WORK INSTRUCTION:
Exclude all pictures. Then restate, word for word, the entries from the first line through the line that contains "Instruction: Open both".

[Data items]
- Opening Delimiter -

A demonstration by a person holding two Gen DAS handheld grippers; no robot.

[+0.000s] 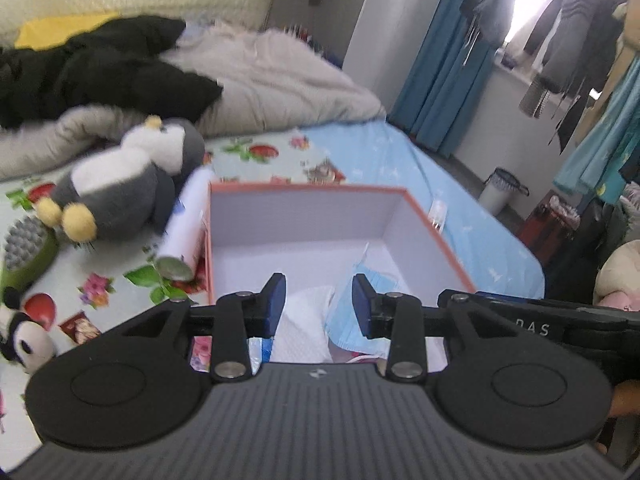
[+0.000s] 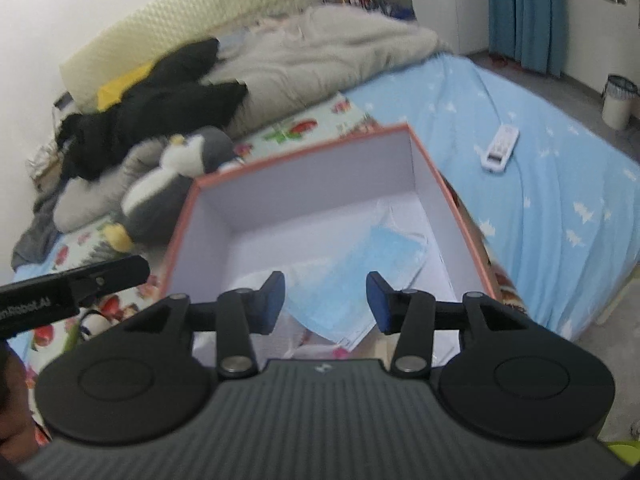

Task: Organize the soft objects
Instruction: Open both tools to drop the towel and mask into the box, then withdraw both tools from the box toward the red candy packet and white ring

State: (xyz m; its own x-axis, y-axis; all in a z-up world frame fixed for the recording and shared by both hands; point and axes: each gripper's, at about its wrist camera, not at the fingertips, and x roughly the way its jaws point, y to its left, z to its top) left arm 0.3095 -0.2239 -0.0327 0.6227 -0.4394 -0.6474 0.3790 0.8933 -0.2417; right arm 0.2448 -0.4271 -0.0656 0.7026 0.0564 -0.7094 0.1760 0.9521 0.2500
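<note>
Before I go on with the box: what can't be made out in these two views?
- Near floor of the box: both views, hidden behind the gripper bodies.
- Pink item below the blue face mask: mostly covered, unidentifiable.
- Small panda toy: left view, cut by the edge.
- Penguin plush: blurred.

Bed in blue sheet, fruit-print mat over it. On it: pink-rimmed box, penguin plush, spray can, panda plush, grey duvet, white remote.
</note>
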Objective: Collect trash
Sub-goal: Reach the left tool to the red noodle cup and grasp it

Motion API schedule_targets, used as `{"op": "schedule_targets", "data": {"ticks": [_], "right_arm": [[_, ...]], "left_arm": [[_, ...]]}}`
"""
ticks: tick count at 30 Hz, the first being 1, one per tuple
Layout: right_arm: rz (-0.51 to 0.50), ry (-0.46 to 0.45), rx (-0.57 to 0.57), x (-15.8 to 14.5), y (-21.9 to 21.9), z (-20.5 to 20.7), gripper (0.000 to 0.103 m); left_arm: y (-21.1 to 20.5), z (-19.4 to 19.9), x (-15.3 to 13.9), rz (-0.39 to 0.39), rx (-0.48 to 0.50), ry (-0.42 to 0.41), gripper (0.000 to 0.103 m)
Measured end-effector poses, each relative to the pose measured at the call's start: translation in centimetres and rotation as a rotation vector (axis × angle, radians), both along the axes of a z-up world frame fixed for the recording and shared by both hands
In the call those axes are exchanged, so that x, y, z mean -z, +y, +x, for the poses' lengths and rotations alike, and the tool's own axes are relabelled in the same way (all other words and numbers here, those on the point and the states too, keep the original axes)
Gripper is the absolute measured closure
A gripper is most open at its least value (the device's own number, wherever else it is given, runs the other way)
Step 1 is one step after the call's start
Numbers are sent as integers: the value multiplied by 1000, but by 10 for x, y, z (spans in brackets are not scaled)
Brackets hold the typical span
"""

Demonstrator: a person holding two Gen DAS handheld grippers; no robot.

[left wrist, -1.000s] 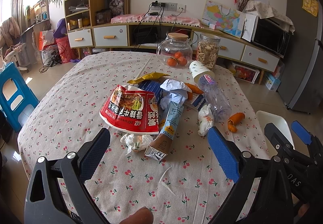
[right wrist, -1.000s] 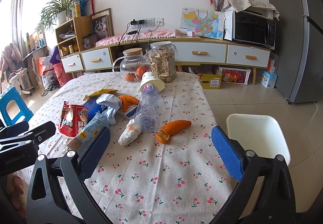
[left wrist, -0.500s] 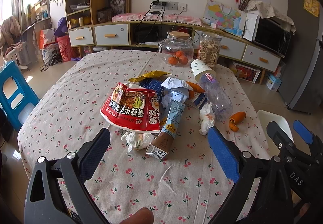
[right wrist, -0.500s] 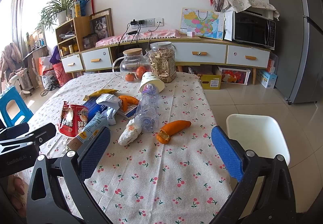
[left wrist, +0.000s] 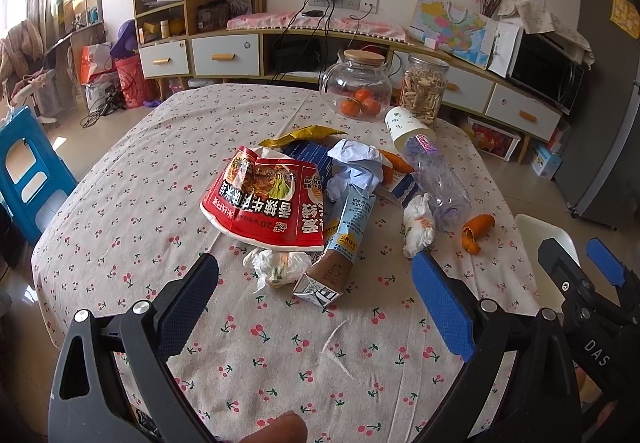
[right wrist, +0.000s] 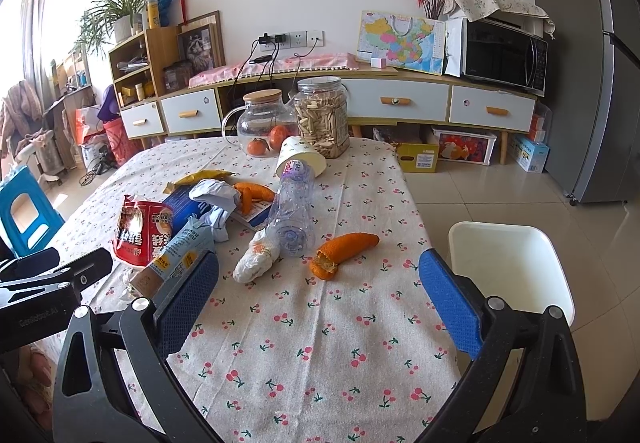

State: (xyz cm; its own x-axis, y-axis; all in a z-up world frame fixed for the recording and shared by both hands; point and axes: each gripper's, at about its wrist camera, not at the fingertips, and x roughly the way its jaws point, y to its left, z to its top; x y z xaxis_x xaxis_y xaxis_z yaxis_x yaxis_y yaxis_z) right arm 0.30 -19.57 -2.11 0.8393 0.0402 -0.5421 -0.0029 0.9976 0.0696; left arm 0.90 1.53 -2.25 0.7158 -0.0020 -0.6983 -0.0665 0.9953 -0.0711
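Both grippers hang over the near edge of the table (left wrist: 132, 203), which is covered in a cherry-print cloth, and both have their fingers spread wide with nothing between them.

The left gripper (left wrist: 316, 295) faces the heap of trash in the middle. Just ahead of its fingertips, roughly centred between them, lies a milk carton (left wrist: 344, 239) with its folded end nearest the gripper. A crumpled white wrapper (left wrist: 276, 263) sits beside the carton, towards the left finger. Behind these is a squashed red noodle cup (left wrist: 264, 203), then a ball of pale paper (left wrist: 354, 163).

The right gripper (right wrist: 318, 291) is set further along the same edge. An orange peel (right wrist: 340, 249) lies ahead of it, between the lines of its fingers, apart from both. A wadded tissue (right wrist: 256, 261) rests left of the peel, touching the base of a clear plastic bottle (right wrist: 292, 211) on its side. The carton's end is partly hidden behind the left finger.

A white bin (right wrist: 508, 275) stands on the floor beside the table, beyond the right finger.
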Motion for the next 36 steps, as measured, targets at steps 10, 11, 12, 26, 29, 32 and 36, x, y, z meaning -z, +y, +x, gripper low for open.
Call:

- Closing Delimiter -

TASK OUTPUT:
A demonstration by a person holding two Gen DAS handheld grippers; no robot.

[+0.000s] 
[+0.000s] 

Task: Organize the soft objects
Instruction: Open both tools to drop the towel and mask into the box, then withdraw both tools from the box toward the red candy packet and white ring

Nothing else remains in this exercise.